• **Work instruction**: Down to the last line, restate the listing below exactly.

>>

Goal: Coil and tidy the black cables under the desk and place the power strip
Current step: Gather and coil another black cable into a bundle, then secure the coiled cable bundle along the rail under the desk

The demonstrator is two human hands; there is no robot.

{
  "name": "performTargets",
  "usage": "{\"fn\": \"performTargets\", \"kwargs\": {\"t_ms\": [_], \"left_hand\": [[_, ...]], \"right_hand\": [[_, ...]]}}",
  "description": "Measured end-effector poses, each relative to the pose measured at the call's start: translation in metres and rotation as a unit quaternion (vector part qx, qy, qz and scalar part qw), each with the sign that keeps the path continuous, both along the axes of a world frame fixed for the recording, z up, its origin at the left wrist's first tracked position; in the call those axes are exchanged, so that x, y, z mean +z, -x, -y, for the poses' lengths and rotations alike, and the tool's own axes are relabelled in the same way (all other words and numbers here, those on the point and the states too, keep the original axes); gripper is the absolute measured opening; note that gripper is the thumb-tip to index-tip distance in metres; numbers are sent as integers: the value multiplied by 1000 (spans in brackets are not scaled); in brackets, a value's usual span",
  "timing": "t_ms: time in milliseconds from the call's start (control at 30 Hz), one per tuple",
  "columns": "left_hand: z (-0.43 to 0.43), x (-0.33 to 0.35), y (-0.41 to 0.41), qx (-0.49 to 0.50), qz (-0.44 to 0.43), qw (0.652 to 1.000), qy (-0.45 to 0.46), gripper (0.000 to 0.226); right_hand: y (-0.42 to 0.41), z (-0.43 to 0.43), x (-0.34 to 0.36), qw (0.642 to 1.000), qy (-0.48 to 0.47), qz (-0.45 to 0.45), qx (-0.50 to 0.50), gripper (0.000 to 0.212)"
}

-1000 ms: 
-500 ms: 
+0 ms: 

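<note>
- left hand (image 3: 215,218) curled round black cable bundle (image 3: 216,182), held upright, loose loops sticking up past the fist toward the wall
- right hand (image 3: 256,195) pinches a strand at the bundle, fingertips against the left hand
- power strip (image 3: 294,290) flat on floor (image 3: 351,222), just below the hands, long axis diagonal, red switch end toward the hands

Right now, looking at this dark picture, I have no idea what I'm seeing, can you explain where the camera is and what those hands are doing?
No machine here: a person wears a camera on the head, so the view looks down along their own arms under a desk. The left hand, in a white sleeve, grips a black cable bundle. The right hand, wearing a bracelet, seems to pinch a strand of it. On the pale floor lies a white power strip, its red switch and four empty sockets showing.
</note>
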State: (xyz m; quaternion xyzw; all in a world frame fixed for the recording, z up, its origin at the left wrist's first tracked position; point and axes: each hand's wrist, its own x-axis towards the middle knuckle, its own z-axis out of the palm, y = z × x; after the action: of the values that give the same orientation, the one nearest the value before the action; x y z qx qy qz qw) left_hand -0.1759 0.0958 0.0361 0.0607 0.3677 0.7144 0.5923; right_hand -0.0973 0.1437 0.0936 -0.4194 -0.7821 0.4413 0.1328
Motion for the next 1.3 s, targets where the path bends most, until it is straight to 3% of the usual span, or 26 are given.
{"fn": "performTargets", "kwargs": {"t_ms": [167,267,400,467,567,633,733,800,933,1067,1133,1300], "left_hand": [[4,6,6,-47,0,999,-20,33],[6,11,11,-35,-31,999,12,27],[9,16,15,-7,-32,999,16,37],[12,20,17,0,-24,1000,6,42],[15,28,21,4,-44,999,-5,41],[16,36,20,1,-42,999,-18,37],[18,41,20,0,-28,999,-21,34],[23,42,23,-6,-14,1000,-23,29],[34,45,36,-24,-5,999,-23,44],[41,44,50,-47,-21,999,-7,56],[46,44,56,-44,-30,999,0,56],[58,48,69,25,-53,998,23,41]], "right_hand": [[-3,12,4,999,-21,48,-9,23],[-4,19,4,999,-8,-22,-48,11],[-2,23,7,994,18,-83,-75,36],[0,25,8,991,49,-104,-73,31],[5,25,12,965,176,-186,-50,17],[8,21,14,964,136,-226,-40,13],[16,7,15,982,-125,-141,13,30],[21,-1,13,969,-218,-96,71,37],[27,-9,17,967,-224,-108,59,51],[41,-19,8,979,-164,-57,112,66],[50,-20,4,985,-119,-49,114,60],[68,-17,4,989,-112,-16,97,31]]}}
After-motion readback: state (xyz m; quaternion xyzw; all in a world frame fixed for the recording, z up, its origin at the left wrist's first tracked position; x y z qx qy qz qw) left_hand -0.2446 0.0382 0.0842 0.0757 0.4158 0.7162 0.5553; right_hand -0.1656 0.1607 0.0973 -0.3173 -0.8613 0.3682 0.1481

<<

• **Task output**:
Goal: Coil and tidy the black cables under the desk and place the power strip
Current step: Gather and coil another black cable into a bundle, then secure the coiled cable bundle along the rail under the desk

The demonstrator is two human hands; there is no robot.

{
  "name": "performTargets",
  "usage": "{\"fn\": \"performTargets\", \"kwargs\": {\"t_ms\": [_], \"left_hand\": [[_, ...]], \"right_hand\": [[_, ...]]}}",
  "description": "Measured end-effector poses, each relative to the pose measured at the call's start: translation in metres and rotation as a unit quaternion (vector part qx, qy, qz and scalar part qw), each with the sign that keeps the path continuous, both along the axes of a world frame fixed for the recording, z up, its origin at the left wrist's first tracked position; in the call those axes are exchanged, so that x, y, z mean +z, -x, -y, for the poses' lengths and rotations alike, and the tool's own axes are relabelled in the same way (all other words and numbers here, those on the point and the states too, keep the original axes); gripper is the absolute measured opening; note that gripper is the thumb-tip to index-tip distance in metres; numbers are sent as integers: the value multiplied by 1000 (spans in brackets are not scaled); in brackets, a value's usual span",
  "timing": "t_ms: time in milliseconds from the call's start (control at 30 Hz), one per tuple",
  "columns": "left_hand: z (-0.43 to 0.43), x (-0.33 to 0.35), y (-0.41 to 0.41), qx (-0.49 to 0.50), qz (-0.44 to 0.43), qw (0.652 to 1.000), qy (-0.45 to 0.46), gripper (0.000 to 0.226); right_hand: y (-0.42 to 0.41), z (-0.43 to 0.43), x (-0.34 to 0.36), qw (0.642 to 1.000), qy (-0.48 to 0.47), qz (-0.45 to 0.45), qx (-0.50 to 0.50), gripper (0.000 to 0.212)"
}

-1000 ms: 
-500 ms: 
+0 ms: 

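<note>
- left hand (image 3: 215,218) curled round black cable bundle (image 3: 216,182), held upright, loose loops sticking up past the fist toward the wall
- right hand (image 3: 256,195) pinches a strand at the bundle, fingertips against the left hand
- power strip (image 3: 294,290) flat on floor (image 3: 351,222), just below the hands, long axis diagonal, red switch end toward the hands

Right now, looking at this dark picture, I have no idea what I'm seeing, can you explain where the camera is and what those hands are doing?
No machine here: a person wears a camera on the head, so the view looks down along their own arms under a desk. The left hand, in a white sleeve, grips a black cable bundle. The right hand, wearing a bracelet, seems to pinch a strand of it. On the pale floor lies a white power strip, its red switch and four empty sockets showing.
</note>
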State: (xyz m; quaternion xyzw; all in a world frame fixed for the recording, z up, its origin at the left wrist's first tracked position; point and axes: each hand's wrist, its own x-axis towards the middle knuckle, its own z-axis out of the palm, y = z × x; after the action: of the values that give the same orientation, the one nearest the value before the action; x y z qx qy qz qw) left_hand -0.1759 0.0958 0.0361 0.0607 0.3677 0.7144 0.5923; right_hand -0.0973 0.1437 0.0936 -0.4194 -0.7821 0.4413 0.1328
Motion for the next 1.3 s, targets where the path bends most, until it is straight to 3% of the usual span, or 26 are given.
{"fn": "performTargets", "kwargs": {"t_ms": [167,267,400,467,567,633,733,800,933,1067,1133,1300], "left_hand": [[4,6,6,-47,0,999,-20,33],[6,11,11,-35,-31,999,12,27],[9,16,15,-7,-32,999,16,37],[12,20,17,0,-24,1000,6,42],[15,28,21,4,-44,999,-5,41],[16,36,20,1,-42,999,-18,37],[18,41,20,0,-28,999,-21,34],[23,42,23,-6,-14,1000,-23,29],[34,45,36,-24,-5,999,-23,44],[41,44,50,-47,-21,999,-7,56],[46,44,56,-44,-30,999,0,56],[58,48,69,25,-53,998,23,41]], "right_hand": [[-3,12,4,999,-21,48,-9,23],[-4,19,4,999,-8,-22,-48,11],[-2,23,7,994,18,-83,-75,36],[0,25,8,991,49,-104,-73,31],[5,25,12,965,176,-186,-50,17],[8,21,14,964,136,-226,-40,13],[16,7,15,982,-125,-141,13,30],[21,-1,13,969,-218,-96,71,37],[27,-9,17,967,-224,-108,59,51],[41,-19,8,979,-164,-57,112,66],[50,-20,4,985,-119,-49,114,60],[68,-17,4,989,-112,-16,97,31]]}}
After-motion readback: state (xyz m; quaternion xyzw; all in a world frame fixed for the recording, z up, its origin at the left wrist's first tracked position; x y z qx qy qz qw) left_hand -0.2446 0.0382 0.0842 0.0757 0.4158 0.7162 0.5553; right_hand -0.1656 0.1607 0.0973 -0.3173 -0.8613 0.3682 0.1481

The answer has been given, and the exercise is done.